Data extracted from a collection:

═══

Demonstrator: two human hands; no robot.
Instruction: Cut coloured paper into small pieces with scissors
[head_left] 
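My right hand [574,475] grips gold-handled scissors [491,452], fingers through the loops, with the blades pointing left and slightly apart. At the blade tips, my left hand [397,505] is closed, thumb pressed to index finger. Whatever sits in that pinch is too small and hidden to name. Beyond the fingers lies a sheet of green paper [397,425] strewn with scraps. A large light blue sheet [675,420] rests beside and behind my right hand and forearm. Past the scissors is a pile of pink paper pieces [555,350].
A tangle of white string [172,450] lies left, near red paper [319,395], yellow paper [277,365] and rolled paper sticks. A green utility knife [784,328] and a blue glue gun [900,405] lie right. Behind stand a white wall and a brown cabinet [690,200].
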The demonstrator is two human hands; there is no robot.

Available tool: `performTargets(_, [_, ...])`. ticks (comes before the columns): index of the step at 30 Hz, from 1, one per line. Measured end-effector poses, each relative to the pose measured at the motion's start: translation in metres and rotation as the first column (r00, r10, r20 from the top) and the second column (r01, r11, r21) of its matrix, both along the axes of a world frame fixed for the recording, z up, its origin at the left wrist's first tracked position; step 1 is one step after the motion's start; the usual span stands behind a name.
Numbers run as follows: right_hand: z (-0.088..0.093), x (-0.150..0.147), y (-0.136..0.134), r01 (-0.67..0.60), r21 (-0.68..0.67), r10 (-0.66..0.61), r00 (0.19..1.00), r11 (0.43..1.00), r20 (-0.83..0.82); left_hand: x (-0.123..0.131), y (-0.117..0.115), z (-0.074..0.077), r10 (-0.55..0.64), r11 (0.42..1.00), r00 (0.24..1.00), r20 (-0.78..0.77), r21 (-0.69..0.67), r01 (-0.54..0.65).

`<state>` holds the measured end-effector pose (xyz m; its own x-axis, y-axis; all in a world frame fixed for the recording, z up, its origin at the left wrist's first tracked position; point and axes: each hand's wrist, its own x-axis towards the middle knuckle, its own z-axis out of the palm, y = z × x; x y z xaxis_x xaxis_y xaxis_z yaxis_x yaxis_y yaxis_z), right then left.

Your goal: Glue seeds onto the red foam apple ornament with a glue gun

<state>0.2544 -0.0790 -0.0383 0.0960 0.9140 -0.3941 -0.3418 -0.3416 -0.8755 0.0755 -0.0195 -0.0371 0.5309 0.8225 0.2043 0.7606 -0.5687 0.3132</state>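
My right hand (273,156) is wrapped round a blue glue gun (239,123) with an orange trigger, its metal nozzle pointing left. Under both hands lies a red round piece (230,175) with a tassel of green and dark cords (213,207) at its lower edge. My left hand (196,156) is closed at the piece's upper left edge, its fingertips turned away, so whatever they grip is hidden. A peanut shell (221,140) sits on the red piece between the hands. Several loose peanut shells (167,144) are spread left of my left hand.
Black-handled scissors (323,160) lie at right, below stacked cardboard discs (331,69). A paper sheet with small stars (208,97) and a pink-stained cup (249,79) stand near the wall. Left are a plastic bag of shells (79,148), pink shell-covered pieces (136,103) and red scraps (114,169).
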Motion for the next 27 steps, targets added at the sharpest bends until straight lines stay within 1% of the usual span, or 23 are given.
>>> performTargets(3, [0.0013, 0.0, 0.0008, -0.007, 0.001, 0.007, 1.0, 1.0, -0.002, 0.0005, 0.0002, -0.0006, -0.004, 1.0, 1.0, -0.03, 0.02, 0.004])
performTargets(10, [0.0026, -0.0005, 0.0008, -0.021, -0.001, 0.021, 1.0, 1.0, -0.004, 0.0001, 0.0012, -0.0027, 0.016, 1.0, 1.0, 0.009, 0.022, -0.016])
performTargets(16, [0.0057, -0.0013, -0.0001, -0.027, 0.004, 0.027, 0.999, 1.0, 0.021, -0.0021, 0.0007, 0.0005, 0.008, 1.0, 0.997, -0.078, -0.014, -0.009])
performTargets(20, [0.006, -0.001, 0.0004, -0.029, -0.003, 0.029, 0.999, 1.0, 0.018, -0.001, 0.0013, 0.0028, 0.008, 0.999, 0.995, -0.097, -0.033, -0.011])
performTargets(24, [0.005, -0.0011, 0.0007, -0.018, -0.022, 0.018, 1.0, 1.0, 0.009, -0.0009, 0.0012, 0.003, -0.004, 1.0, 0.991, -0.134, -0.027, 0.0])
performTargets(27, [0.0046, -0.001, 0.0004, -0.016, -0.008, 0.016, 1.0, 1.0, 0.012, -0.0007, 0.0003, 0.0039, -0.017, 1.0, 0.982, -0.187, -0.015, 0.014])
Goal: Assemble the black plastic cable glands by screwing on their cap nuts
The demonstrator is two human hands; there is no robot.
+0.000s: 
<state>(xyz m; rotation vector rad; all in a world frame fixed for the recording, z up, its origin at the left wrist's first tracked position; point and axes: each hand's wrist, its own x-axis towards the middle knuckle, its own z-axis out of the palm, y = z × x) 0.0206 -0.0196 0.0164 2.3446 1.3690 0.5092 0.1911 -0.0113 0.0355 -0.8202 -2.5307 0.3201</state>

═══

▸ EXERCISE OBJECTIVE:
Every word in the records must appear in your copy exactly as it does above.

▸ SOLUTION:
Demonstrator: two human hands; no robot.
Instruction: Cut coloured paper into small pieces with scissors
[head_left] 
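My right hand [574,475] grips gold-handled scissors [491,452], fingers through the loops, with the blades pointing left and slightly apart. At the blade tips, my left hand [397,505] is closed, thumb pressed to index finger. Whatever sits in that pinch is too small and hidden to name. Beyond the fingers lies a sheet of green paper [397,425] strewn with scraps. A large light blue sheet [675,420] rests beside and behind my right hand and forearm. Past the scissors is a pile of pink paper pieces [555,350].
A tangle of white string [172,450] lies left, near red paper [319,395], yellow paper [277,365] and rolled paper sticks. A green utility knife [784,328] and a blue glue gun [900,405] lie right. Behind stand a white wall and a brown cabinet [690,200].
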The demonstrator is two human hands; there is no robot.

Available tool: `performTargets(_, [_, ...])`. ticks (comes before the columns): index of the step at 30 Hz, from 1, one per line. Measured end-effector poses, each relative to the pose measured at the motion's start: translation in metres and rotation as the first column (r00, r10, r20 from the top) and the second column (r01, r11, r21) of its matrix, both along the axes of a world frame fixed for the recording, z up, its origin at the left wrist's first tracked position; step 1 is one step after the motion's start; the usual span stands behind a name.
Numbers run as follows: right_hand: z (-0.088..0.093), x (-0.150..0.147), y (-0.136..0.134), r01 (-0.67..0.60), r21 (-0.68..0.67), r10 (-0.66..0.61), r00 (0.19..1.00), r11 (0.43..1.00), r20 (-0.83..0.82); left_hand: x (-0.123..0.131), y (-0.117..0.115), z (-0.074..0.077), r10 (-0.55..0.64), r11 (0.42..1.00), r00 (0.24..1.00), r20 (-0.78..0.77), r21 (-0.69..0.67), r01 (-0.54..0.65).

`<state>` holds the measured end-effector pose (xyz m; its own x-axis, y-axis; all in a world frame fixed for the recording, z up, its origin at the left wrist's first tracked position; point and axes: each hand's wrist, its own x-axis towards the middle knuckle, its own z-axis out of the palm, y = z × x; x y z xaxis_x xaxis_y xaxis_z yaxis_x yaxis_y yaxis_z), right then left.

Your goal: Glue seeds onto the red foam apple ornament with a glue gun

<state>0.2544 -0.0790 -0.0383 0.0960 0.9140 -0.3941 -0.3418 -0.3416 -0.8755 0.0755 -0.0195 -0.0371 0.5309 0.8225 0.2043 0.7606 -0.5687 0.3132</state>
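My right hand (273,156) is wrapped round a blue glue gun (239,123) with an orange trigger, its metal nozzle pointing left. Under both hands lies a red round piece (230,175) with a tassel of green and dark cords (213,207) at its lower edge. My left hand (196,156) is closed at the piece's upper left edge, its fingertips turned away, so whatever they grip is hidden. A peanut shell (221,140) sits on the red piece between the hands. Several loose peanut shells (167,144) are spread left of my left hand.
Black-handled scissors (323,160) lie at right, below stacked cardboard discs (331,69). A paper sheet with small stars (208,97) and a pink-stained cup (249,79) stand near the wall. Left are a plastic bag of shells (79,148), pink shell-covered pieces (136,103) and red scraps (114,169).
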Motion for the next 27 steps, targets added at the sharpest bends until straight lines stay within 1% of the usual span, or 23 are given.
>>> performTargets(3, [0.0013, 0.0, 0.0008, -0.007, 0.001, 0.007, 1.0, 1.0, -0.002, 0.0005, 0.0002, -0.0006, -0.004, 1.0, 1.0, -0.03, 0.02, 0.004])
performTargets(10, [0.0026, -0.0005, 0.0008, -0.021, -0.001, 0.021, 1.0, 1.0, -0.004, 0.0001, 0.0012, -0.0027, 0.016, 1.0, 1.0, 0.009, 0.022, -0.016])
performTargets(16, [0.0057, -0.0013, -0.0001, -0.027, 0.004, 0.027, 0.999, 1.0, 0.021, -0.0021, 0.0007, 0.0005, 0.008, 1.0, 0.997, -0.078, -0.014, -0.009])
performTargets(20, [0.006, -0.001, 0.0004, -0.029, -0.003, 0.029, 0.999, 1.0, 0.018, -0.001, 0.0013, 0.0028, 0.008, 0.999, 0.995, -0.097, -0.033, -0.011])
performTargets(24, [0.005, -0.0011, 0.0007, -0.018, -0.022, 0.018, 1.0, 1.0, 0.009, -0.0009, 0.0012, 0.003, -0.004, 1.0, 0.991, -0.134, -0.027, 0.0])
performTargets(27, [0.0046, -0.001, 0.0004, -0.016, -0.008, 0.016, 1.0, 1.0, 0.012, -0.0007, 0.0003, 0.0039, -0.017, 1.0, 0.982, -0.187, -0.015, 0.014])
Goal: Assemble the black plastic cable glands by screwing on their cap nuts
The demonstrator is two human hands; there is no robot.
+0.000s: 
<state>(xyz m; rotation vector rad; all in a world frame fixed for the recording, z up, its origin at the left wrist's first tracked position; point and axes: each hand's wrist, its own x-axis towards the middle knuckle, its own z-axis out of the palm, y = z × x) 0.0206 -0.0196 0.0164 2.3446 1.3690 0.5092 0.1911 -0.0113 0.0355 -0.8202 -2.5307 0.3201</state>

The exercise is complete as it stands.